6 arrives, and the recipient sends an ack for 6. The sender can now send 10.
7 arrives, and the recipient sends an ack for 7. The sender can now send 11.
At this point, the sender notices that K=3 packets after packet 3 (namely 4, 6, and 7) have been acked. The sender can declare 3 lost, and re-send 3 as well.
Note that even though the sender re-sent 3 and sent 11 as a response to the ack for 7, there are still a total of 6 packets in flight with this re-sending, so the window is not violated. This is because 3 was already one of the in-flight packets when we re-sent it.
8 arrives, and the recipient sends an ack for 8. The sender can now send 12.
Also, the sender notices that K=3 packets after packet 5 (namely 6, 7, and 8) have been acked, so the sender can re-send 5 as well.
9 arrives, and the recipient sends an ack for 9. The sender can now send 13.
Now, let’s redo this example with cumulative ACKs.

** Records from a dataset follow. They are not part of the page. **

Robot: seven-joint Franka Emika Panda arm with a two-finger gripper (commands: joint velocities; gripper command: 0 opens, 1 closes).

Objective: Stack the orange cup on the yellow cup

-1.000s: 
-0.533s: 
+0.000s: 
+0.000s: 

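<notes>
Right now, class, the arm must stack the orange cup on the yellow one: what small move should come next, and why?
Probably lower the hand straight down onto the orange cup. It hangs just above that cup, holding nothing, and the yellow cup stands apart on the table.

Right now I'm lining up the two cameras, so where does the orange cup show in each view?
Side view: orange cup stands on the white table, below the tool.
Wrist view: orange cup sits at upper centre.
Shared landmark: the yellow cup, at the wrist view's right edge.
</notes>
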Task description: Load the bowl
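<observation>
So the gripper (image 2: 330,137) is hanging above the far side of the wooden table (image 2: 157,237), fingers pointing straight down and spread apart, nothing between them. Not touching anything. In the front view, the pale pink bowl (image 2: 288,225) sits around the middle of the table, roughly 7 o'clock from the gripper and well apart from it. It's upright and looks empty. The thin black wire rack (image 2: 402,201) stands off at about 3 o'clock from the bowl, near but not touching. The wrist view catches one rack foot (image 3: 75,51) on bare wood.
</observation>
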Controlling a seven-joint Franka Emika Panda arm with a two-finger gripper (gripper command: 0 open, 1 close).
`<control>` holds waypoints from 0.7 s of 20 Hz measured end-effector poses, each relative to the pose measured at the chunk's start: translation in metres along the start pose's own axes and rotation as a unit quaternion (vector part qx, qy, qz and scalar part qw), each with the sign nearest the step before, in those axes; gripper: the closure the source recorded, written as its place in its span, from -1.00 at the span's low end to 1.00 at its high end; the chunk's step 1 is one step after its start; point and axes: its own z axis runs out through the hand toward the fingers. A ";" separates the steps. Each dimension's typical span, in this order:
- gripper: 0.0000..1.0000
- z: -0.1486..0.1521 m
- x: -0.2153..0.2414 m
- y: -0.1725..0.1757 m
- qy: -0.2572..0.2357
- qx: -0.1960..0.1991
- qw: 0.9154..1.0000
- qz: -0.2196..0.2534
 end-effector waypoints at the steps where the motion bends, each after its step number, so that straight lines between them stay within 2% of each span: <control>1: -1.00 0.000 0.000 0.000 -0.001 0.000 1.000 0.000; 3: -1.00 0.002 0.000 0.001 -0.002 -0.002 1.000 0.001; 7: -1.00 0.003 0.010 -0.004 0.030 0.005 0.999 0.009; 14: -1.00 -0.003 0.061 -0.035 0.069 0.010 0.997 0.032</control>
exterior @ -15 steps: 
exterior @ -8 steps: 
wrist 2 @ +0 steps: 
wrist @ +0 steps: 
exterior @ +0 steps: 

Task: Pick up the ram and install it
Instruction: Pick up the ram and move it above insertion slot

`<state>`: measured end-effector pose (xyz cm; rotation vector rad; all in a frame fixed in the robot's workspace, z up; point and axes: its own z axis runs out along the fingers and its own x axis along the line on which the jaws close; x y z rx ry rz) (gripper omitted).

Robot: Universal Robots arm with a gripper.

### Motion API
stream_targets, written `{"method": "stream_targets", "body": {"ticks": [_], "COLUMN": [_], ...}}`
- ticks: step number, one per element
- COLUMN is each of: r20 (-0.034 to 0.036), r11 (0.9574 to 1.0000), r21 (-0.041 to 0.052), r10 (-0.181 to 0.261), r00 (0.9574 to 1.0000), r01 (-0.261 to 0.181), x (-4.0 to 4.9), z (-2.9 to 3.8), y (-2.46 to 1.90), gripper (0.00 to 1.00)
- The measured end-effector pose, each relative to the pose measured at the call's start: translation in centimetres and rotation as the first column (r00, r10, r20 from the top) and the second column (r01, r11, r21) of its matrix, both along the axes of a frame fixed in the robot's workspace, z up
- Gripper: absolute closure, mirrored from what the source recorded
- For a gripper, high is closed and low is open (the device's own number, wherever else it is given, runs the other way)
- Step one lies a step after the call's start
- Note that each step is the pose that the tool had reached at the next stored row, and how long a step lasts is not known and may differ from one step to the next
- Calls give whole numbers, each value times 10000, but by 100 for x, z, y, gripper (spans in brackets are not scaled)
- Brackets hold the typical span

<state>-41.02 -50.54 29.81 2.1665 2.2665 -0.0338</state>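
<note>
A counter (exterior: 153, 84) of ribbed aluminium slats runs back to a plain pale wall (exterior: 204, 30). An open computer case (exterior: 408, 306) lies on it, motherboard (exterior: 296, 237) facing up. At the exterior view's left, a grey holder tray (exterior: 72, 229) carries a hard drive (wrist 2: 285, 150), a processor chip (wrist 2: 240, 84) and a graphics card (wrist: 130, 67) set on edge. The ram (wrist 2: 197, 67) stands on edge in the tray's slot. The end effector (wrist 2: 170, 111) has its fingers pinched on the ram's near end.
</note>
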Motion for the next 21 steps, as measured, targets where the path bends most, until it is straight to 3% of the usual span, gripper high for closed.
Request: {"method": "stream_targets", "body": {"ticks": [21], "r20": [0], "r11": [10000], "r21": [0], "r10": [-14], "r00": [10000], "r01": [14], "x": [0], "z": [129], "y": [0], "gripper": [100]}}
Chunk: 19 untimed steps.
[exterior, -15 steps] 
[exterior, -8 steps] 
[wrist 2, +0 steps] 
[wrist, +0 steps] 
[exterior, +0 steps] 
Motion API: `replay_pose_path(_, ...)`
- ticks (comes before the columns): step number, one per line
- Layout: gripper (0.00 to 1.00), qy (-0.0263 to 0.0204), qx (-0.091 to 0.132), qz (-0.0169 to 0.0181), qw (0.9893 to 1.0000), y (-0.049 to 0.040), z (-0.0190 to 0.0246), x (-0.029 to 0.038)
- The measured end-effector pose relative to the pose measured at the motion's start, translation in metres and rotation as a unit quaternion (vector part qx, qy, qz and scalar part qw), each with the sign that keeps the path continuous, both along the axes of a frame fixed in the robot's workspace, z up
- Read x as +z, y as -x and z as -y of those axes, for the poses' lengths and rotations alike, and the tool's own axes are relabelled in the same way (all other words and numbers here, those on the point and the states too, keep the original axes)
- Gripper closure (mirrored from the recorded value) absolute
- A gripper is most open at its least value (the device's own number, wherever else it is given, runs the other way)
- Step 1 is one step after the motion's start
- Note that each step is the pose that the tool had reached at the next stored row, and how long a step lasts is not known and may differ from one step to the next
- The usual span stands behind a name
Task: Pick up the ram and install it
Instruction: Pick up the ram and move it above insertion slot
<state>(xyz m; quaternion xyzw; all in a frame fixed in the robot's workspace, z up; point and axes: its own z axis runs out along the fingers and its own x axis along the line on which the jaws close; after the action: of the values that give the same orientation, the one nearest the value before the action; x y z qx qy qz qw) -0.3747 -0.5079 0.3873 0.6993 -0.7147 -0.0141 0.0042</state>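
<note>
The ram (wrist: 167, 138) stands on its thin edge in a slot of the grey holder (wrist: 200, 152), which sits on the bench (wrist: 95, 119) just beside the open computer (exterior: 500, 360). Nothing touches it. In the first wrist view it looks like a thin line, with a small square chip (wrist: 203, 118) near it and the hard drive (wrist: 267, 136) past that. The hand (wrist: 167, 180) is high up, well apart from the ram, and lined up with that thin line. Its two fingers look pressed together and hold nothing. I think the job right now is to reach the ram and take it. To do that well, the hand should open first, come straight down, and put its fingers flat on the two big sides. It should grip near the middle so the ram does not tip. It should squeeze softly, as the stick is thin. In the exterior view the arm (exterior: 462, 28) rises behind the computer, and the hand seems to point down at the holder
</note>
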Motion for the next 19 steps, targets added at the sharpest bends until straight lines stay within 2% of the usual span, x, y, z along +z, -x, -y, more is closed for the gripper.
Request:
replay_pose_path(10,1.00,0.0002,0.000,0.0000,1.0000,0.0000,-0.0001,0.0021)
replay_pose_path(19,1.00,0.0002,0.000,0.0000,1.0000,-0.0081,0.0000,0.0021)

4 arrives, and the recipient sends an ack for 4, which says ack everything up to 2.'' At this point, the sender knows a packet must have arrived, but does not know that it's 4. Still, the sender can send 9 next. Note that the window is not violated, because even though the sender seemingly has 7 un-acked packets, one of them did get acked by the duplicate
ack everything up to 2,’’ so there are only 6 packets in flight.
6 arrives, and the recipient sends an ack for 6, which still says ``ack everything up to 2.’’ Again, the sender deduces that another packet arrived, and can send 10 next.
7 arrives, and the recipient sends an ack for 7, which still says ``ack everything up to 2.’’ The sender deduces that another packet arrived, and can send 10.
At this point, the sender notices that ``ack everything up to 2’’ has arrived 3 duplicate times (in addition to the initial ack for 2). The next un-acked packet is 3, so the sender will re-send 3.
This is when things get ambiguous. When 8, 9, and 10 arrive at the recipient, the sender will receive three more copies of ``ack everything up to 2.’’ (We’re assuming the recipient hasn’t received 3 yet, since it was re-sent after 9 and 10).
The sender can now send 12, 13, and 14, since three more acks have arrived, but which packet should be re-sent next? Should the sender re-send 3, 4, 5, or something else?
This example shows that cumulative acks don’t always indicate exactly which packets were received. However, the number of acks (possibly including duplicates) can be used to determine how many packets were received (without knowing exactly which packets were received), which allows us to keep sending according to the window size. However, ambiguity arises when we receive too many duplicate acks and cannot tell which packet to re-send.